## Source information
════════════════════
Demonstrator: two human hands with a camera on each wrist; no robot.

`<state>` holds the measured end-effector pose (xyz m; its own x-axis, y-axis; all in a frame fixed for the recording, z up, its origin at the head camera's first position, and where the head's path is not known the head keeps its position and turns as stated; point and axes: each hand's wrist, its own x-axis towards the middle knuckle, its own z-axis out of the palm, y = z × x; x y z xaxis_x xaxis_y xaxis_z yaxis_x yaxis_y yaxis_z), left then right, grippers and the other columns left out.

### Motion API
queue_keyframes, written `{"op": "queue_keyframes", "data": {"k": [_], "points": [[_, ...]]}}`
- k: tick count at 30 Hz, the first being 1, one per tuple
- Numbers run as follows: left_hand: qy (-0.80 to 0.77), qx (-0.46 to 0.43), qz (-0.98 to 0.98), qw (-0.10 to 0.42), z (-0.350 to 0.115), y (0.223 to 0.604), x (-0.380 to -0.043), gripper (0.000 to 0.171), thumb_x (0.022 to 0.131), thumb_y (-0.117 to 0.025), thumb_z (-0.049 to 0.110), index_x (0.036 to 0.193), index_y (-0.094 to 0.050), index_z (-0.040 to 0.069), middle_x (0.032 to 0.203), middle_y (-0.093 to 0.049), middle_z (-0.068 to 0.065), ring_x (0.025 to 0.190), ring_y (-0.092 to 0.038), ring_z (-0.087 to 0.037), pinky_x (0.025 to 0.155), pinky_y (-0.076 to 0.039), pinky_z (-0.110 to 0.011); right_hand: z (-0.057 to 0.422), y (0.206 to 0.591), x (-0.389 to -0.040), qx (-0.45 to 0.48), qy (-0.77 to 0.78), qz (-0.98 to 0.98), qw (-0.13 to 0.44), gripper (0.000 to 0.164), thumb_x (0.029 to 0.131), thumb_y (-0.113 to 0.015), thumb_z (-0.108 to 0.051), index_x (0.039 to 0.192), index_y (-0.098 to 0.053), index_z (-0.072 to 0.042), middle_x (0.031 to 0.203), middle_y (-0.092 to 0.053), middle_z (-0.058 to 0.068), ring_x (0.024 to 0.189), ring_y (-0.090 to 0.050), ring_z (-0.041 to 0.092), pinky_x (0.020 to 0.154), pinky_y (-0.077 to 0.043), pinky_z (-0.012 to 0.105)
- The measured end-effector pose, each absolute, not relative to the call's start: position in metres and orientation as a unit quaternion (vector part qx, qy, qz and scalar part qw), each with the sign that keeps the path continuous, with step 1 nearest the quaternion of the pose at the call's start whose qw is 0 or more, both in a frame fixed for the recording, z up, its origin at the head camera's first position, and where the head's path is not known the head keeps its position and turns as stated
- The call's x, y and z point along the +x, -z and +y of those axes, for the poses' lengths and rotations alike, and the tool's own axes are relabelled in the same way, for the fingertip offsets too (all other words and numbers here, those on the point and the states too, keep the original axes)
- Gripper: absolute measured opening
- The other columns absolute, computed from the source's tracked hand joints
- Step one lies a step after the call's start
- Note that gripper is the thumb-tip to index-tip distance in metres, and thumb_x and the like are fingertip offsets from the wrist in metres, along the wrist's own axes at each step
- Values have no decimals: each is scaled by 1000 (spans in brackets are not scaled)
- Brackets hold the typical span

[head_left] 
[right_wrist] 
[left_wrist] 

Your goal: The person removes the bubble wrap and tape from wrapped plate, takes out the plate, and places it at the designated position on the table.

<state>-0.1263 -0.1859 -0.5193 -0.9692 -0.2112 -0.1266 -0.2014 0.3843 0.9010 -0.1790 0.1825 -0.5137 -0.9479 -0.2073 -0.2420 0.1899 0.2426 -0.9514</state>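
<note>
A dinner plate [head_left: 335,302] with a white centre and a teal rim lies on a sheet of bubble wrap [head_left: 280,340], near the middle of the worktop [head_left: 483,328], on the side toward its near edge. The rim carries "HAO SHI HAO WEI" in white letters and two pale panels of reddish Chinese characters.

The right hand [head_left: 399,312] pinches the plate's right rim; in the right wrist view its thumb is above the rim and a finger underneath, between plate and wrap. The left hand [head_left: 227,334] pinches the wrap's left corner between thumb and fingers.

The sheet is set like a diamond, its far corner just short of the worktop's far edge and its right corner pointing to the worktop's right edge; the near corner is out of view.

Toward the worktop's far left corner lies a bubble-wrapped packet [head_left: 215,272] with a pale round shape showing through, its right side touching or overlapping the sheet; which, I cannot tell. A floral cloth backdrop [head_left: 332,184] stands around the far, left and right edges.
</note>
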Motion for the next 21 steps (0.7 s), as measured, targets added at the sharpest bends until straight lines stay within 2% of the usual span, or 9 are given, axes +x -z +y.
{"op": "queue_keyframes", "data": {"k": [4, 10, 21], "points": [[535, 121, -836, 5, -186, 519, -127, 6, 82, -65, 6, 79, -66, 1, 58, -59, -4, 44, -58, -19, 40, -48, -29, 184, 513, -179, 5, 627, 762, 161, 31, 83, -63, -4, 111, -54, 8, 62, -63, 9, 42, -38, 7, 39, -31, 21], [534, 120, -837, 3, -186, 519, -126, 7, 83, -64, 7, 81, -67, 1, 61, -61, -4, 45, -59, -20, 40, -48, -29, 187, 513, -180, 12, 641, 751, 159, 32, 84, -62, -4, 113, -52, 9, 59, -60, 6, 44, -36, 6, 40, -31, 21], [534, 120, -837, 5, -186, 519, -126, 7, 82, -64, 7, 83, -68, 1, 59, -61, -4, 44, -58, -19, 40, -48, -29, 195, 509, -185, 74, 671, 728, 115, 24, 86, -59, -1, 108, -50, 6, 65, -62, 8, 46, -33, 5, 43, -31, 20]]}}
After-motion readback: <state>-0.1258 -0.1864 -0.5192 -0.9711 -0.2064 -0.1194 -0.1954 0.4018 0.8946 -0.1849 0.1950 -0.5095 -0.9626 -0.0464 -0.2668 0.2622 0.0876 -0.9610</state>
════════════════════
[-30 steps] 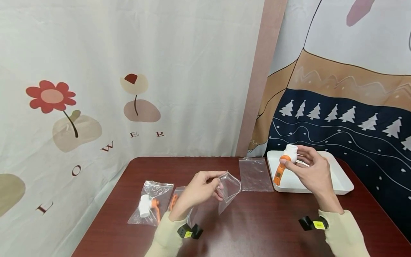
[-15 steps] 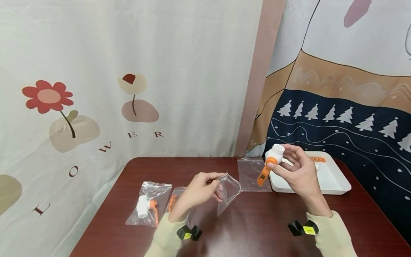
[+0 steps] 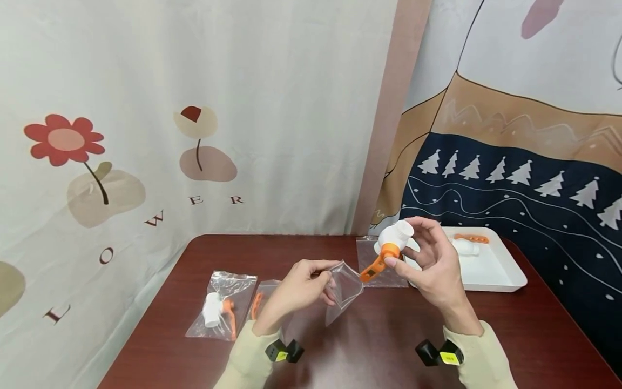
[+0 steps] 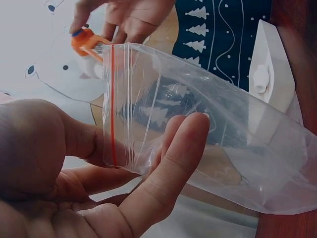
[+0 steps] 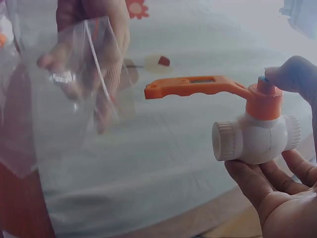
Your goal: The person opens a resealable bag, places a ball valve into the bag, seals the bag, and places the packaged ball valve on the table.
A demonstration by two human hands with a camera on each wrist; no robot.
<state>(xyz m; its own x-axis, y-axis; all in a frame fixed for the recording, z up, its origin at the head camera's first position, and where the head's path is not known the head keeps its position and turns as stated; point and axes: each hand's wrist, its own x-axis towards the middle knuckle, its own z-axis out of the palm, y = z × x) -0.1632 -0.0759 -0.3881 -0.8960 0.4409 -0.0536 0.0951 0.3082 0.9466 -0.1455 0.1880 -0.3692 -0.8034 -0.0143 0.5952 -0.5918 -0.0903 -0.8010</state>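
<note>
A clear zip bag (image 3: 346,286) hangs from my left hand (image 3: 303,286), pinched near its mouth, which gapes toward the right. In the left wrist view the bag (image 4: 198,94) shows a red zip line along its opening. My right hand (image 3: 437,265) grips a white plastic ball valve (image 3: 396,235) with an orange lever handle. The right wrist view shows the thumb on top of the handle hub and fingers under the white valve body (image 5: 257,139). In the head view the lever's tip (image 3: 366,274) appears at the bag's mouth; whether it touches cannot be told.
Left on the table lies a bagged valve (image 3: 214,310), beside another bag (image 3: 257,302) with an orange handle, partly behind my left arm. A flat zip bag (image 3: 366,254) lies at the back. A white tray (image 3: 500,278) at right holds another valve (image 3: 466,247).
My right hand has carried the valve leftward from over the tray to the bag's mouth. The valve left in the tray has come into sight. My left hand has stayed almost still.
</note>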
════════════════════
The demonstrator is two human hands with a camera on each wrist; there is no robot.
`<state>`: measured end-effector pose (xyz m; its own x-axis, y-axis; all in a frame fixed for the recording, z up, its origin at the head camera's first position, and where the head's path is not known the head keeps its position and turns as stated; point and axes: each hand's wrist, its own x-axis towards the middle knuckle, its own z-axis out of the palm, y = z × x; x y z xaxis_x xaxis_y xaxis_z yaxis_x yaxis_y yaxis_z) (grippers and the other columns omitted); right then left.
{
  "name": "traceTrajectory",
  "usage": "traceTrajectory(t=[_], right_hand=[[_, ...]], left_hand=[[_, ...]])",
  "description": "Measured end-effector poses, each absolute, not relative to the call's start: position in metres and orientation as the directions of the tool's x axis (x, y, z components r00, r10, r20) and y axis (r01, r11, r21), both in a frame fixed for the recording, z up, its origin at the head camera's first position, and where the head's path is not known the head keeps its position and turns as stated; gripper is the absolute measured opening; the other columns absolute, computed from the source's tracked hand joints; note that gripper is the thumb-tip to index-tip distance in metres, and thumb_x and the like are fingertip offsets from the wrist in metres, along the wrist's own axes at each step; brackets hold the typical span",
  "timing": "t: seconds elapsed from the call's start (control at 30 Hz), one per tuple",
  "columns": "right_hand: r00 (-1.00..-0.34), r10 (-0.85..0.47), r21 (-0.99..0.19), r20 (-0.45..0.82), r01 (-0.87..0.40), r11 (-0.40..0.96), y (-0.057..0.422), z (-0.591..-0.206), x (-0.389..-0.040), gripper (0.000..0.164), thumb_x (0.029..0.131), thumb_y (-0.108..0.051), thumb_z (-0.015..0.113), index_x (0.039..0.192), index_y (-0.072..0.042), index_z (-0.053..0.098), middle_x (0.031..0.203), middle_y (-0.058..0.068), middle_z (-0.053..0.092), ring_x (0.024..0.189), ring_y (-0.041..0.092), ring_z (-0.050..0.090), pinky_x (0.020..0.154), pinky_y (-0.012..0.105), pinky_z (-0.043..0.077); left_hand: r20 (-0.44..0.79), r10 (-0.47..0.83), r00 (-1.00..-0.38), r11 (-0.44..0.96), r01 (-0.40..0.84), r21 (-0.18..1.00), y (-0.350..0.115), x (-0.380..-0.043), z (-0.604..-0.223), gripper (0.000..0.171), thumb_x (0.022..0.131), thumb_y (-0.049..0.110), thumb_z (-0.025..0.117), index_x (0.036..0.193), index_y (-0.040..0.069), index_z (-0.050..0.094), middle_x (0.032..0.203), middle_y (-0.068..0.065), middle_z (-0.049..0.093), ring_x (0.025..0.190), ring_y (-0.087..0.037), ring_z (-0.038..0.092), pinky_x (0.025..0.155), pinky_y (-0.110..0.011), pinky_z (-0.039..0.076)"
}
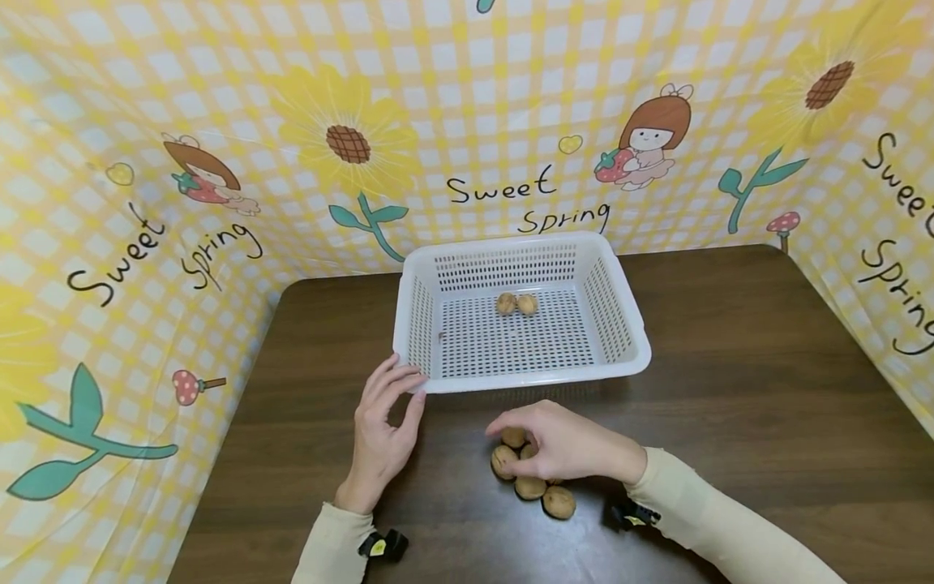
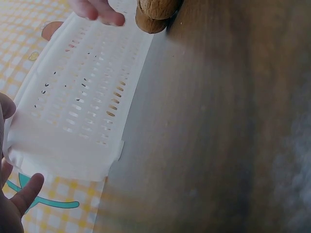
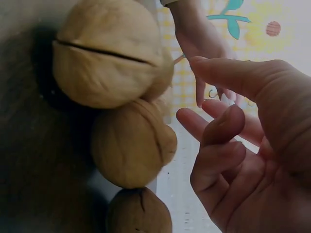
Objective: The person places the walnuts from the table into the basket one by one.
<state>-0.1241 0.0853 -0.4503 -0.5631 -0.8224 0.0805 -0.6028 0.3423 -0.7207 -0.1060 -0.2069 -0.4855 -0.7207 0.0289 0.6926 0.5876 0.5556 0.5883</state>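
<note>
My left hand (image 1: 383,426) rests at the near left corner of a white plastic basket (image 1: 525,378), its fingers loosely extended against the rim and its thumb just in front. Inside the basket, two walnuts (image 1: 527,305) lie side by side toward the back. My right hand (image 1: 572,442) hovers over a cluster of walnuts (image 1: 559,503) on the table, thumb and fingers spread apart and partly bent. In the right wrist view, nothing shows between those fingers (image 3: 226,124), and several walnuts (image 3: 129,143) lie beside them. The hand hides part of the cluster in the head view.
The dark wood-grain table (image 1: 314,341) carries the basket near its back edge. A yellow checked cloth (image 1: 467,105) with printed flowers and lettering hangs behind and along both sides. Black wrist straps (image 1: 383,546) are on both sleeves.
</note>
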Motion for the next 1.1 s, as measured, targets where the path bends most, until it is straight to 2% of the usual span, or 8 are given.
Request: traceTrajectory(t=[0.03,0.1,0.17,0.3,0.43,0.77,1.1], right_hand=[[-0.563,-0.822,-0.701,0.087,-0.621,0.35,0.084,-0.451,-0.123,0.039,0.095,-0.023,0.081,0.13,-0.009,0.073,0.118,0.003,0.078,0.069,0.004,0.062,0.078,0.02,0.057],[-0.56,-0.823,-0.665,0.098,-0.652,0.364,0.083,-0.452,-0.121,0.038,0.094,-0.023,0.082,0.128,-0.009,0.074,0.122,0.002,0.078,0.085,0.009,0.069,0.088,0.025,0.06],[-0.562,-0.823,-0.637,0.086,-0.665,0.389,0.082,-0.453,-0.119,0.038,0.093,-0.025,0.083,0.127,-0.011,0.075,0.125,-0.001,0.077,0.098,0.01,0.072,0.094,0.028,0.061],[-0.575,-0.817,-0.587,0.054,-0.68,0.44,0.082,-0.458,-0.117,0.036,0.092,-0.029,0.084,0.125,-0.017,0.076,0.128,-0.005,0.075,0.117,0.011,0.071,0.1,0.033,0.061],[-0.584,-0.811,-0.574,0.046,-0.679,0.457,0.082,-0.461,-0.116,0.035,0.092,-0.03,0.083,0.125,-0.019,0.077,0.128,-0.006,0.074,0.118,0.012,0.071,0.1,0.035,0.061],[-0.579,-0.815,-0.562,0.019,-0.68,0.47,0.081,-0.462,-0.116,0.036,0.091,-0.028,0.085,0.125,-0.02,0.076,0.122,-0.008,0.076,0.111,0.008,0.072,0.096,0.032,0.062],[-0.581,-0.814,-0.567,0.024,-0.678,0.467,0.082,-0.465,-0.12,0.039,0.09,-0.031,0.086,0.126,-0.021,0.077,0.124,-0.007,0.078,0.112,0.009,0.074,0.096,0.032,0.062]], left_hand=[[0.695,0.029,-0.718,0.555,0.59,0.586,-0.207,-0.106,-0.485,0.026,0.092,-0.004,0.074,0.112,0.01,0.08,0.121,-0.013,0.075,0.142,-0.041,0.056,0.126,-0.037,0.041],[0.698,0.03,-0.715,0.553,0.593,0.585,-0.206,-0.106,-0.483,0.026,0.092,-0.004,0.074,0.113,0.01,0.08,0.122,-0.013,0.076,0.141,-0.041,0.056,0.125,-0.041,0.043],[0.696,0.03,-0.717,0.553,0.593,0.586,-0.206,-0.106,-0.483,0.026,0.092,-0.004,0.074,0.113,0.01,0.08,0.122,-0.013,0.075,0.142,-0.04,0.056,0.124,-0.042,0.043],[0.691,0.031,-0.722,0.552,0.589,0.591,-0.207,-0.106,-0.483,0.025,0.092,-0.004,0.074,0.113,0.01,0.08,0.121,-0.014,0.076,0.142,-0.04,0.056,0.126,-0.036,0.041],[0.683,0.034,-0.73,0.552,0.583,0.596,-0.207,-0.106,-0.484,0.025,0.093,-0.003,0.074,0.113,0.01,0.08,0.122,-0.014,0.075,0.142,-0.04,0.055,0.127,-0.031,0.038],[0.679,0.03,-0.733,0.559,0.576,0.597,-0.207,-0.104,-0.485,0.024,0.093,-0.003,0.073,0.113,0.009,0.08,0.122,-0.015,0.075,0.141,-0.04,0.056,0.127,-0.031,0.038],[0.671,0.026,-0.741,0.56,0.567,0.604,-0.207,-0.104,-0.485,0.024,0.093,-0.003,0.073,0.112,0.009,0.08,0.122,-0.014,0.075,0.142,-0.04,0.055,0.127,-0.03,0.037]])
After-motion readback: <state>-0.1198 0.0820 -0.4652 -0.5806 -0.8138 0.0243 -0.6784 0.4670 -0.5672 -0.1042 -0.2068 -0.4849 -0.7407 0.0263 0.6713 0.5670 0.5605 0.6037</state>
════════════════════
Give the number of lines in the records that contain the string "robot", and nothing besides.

## Answer to the exercise
3